Despite the butterfly capes and flower masks there were some great guitarists in prog so let’s take a look.

1. Edgar Froese. Froese was the Lemmy of prog rock becoming the one constant member of Tangerine Dream. Despite appearing on over 100 Tangerine Dream albums Froese recorded a staggering number of solo albums too. Froese is primarily known as a keyboardist Froese was no slouch on the guitar. His highly compressed, fuzzed out, delay and reverb drenched playing can be heard on many Tangerine Dream albums.

2. Allan Holdsworth. Even though Holdsworth is now more known as a jazz fusion guitarist he played with Soft Machine from 1973-1975. Throughout the years Holdsworth has sought to downplay his involvement with the band by stating he wasn’t happy with his playing then I will will counter and say I think this is where he was the most exciting. It should be noted that Police guitarist Andy Summers briefly played guitar with Soft Machine in 1968. Another Soft Machine guitarist of note is Gong founder Daevid Allen.

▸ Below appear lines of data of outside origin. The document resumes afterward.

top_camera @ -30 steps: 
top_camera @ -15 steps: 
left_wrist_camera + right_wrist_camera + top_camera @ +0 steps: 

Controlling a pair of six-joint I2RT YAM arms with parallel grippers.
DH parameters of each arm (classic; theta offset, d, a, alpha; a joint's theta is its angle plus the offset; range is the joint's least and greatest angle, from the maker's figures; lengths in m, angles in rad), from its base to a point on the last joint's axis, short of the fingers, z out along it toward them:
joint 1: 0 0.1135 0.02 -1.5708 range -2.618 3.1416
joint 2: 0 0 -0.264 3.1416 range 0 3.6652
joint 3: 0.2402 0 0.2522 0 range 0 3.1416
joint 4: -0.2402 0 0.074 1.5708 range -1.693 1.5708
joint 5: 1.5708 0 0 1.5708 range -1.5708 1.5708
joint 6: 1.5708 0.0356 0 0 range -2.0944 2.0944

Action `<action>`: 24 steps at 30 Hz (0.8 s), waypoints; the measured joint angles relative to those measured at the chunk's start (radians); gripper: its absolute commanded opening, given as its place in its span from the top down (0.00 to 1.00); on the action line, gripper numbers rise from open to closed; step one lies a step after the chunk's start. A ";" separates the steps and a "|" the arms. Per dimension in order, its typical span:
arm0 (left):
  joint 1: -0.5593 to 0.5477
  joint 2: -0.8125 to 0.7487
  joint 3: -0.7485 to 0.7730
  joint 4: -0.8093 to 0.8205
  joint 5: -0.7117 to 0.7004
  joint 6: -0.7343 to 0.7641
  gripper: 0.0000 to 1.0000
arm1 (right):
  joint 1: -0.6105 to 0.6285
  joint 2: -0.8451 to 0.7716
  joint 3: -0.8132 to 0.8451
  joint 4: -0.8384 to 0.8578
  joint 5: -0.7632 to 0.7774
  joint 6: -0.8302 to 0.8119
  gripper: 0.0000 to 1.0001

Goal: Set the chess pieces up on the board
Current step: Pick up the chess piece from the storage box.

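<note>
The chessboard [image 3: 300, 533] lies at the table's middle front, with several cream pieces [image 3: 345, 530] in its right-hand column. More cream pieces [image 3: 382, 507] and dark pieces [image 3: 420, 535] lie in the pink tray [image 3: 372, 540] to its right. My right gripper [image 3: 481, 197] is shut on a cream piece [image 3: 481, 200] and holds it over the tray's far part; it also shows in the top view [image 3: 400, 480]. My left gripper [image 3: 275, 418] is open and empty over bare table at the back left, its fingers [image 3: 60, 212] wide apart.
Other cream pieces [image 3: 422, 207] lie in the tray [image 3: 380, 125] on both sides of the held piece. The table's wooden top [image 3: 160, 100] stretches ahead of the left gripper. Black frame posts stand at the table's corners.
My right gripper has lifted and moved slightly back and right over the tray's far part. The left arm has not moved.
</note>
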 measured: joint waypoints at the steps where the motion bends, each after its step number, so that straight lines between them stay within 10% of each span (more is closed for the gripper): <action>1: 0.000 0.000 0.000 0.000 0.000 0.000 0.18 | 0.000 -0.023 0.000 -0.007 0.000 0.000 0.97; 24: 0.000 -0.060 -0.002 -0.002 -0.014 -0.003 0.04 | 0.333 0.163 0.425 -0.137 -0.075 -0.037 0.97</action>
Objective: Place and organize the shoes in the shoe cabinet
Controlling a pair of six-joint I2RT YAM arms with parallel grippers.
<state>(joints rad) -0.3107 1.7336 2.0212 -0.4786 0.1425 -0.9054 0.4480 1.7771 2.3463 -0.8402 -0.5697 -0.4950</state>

3. Steve Rothery. Rothery is Marillion’s longest continuous member. His playing is lush, sophiticated and melodic and well worth checking out.

4. Steve Wilson, Porcupine Tree. Prog is still alive but is unlikely to reclaim it’s once lofty perch. That doesn’t stop Neo prog bands like Porcupine Tree, Spock’s Beard, IQ and Dark Matter from waving the prog banner. Guitarist Steve Wilson has guided Porcupine Tree since the mid eighties even though the band has been on hold since 2010. Wilson has expressed a desire to record a new Porcupine Tree album but has said he was unsure what direction to go because he’s stated he’s tired of metal and dislikes jazz.

5. Devin Townsend. In a genre that’s difficult to classify Townsend has spent his career defying convention and expectation. For those with a long memory Townsend’s name may ring a bell because he was the vocalist on Steve Via’s “Sex and Religion” album. After stormy tenure with Via Townsend formed his highest profile band Strapping Young Lad. Strapping Young Lad took joyous pleasure in making abrasive music that was often sprinkled with comic elements. After disbanding SYL Townsend has since ventured into prog, electronic, cabaret and ambient.

Prog isn’t every one’s cup of tea because there’s only so many Mellotrons and crumhorns you can take.

Even though Opeth, Mastodon, and Tool all have prog leanings there’s more than enough crunchy guitars dedicated hesher happy.